Answer: Manager-initiated request and response, and agent-initiated events.
Q2. Assume that you have a network with 1000 devices and 1500 links. Assume that a performance management application is interested in 18 performance parameters per link and 7 performance parameters per device. Assume that with incremental information-retrieval requests, you can retrieve 5 parameters at a time. Someone asks you to build an application that will keep a database of historical information of those parameters, using 15-minute intervals. What rate of management requests and responses must your application support per second? Furthermore, if it takes an average of 5 seconds to receive a response from a device, how many requests must the application be capable of handling in parallel?
Answer: Polling the link parameters requires four requests per link, and polling device parameters requires two requests per device. This means that 1500 × 4 + 1000 × 2 = 8000 requests and responses need to be handled per 15-minute interval. Fifteen minutes have 900 seconds, so assuming that there will be some request timeout and retries, the sustained rate needs to be approximately 10 requests and responses per second. If it takes 5 seconds to receive a response from the device, the application needs to be capable of handling an average of 50 outstanding—or parallel—requests at any given point in time.
Q3. What do you call the capability to apply the same management operation to multiple managed objects simultaneously, using only one management request?
Q4. One important technique that could be supported by devices to facilitate management transactions involves locking the device—that is, allowing a single management session to take management “ownership” of the device and allow no one else to modify the configuration during that time. Such a capability is very powerful, but in what ways does it still fall short of true management transaction support? For bonus points, can you think of new management issues that it introduces?
Answer: The capability to lock a device is not the same as a management transaction. For example, it does not include rollback capabilities. The capability to lock a device imposes performance limitations if multiple management applications and users want to configure different aspects of the device simultaneously— operations need to be serialized instead of being executed concurrently. To be effective, locking requires applications to be fair and not “hog” a device—that is, apply a lock without releasing it. It also requires a mechanism to break locks, for example, if an application is no longer capable of releasing a lock (or forgets to do so).

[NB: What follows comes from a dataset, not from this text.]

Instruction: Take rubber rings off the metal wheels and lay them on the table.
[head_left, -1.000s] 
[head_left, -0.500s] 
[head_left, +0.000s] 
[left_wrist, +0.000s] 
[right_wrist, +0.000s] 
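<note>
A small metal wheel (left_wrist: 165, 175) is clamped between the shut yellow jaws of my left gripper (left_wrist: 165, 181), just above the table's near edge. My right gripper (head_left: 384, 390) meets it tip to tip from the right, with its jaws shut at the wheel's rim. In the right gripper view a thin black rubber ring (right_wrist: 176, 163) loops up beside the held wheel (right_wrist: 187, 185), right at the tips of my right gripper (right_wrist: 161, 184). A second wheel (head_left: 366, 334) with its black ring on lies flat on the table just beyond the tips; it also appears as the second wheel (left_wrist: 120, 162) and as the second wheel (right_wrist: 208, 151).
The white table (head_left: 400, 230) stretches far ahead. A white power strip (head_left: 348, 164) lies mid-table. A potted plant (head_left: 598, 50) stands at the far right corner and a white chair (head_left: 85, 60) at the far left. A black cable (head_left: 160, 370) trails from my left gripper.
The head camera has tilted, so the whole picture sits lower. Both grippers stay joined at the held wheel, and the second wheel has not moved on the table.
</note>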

Figure: A Management Transaction on a Management Agent
Q5. One technique that can be used to roll back management transactions involves reverting to an earlier configuration file. Discuss advantages and drawbacks of this technique.
- Very effective
- Simple, straightforward application logic and semantics
- Performance overhead in persisting configuration file at the beginning of a transaction, as well as reverting to a configuration file in case of rollback, which could make the system too slow to be practical
- Does not provide “locking,” and may result in also rolling back configurations done independently by someone else at the same time during which the transaction took place
Q6. Why can management actions never be subjected to management transactions?
Answer: They might involve real effects that cannot be undone as part of a rollback, such as an action that leads to a reboot.

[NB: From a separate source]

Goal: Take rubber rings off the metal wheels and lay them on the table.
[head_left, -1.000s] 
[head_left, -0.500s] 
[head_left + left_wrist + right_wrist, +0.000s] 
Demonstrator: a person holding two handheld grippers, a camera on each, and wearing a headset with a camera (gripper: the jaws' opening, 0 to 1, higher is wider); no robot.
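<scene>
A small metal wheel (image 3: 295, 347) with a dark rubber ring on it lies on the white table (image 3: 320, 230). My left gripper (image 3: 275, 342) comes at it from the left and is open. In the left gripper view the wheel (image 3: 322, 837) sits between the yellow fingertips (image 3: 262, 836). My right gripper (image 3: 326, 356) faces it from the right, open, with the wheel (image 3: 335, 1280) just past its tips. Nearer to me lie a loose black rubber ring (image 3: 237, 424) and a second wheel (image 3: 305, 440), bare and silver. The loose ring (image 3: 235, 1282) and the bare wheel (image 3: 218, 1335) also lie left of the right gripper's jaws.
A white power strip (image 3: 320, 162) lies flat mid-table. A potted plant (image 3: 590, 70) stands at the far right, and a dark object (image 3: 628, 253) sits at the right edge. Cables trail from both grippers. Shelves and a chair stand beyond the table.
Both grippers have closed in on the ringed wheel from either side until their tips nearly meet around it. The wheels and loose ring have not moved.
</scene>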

Q7. In network management, what is an alarm?
Answer: An alarm is an event that indicates the onset or the remission of an alarm condition.
Q8. Does a TCA have more in common with a configuration-change event or an alarm? Why?

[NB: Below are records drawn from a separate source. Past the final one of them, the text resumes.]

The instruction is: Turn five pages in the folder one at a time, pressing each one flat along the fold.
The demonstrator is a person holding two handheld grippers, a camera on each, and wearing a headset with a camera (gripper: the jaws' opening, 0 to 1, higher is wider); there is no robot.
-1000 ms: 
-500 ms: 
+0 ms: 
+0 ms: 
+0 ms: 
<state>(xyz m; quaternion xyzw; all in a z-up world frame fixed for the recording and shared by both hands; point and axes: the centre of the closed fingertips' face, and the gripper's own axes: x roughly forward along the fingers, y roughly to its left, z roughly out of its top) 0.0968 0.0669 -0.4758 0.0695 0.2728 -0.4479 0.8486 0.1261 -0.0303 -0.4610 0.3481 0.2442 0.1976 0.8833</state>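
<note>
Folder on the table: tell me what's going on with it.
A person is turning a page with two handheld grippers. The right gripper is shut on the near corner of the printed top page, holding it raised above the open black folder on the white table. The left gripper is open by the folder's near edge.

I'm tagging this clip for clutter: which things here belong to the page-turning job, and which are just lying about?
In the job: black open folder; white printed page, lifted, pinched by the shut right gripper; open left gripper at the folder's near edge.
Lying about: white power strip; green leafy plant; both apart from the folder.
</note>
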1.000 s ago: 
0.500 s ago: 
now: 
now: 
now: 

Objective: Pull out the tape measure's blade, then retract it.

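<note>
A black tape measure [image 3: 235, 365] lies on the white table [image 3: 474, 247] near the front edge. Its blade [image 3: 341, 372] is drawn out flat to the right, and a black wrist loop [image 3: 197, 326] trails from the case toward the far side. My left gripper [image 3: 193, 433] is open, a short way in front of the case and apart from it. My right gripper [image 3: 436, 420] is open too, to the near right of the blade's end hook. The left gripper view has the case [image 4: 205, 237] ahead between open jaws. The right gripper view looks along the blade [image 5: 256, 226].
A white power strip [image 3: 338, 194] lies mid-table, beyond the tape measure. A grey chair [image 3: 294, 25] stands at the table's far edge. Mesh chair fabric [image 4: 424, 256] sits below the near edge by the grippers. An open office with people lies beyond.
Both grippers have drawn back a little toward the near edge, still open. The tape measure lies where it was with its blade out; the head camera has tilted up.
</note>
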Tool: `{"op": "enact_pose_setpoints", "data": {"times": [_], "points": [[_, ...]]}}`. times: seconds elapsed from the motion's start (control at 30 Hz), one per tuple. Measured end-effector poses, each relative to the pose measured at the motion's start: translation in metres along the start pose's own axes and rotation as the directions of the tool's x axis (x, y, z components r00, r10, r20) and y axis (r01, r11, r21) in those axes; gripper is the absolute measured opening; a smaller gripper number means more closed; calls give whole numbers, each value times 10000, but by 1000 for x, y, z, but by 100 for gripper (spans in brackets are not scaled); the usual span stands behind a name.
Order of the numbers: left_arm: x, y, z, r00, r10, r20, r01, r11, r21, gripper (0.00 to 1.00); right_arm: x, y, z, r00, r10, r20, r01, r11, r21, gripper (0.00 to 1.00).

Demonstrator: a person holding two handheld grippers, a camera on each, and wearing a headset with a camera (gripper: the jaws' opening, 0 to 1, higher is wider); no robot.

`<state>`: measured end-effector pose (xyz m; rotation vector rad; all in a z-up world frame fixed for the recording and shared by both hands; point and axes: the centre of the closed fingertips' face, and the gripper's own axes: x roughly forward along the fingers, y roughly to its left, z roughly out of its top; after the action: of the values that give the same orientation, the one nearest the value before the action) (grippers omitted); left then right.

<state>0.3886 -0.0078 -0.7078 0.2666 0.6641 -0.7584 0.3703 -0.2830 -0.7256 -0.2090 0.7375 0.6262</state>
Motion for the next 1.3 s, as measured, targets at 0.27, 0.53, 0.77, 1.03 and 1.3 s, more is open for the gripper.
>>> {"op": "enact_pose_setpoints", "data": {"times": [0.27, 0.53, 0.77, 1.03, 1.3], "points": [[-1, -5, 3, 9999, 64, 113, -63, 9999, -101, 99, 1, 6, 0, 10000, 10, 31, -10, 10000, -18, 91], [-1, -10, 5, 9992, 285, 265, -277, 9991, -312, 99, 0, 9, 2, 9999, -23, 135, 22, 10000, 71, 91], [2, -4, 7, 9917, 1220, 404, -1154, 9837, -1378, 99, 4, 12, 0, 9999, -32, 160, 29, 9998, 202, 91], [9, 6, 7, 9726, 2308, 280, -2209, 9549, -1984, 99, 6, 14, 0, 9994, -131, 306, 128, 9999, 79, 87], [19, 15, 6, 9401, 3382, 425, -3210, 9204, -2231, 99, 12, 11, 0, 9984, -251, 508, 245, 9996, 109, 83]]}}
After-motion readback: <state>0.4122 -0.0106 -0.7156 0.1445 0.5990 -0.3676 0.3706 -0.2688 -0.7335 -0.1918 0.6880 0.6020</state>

Answer: A threshold-crossing alert is essentially a special type of alarm. Like an alarm, it is used to notify the onset (or remission) of a condition—in this case, the crossing of a threshold.
Q9. Is it possible to support polling-based alarm management? If so, why is alarm management generally event based?
Answer: It would be possible if devices maintain the current alarm state on the device. A management application would repeatedly need to poll the devices for their alarm information. Of course, in practice, this is infeasible for several reasons: It would imply an extremely high load on an alarm management application (compare this with the earlier question on polling-based performance management). In addition, there will be a delay between polling cycles that prevents alarm management in near–real time and that practice is unacceptable. Event-based alarm management is therefore the only feasible option.
Q10. Name three techniques that can be used to make events reliable.
Answer: Use of a reliable transport protocol, consecutive sequence numbers and replay capability, acknowledgment of events and retransmission capability.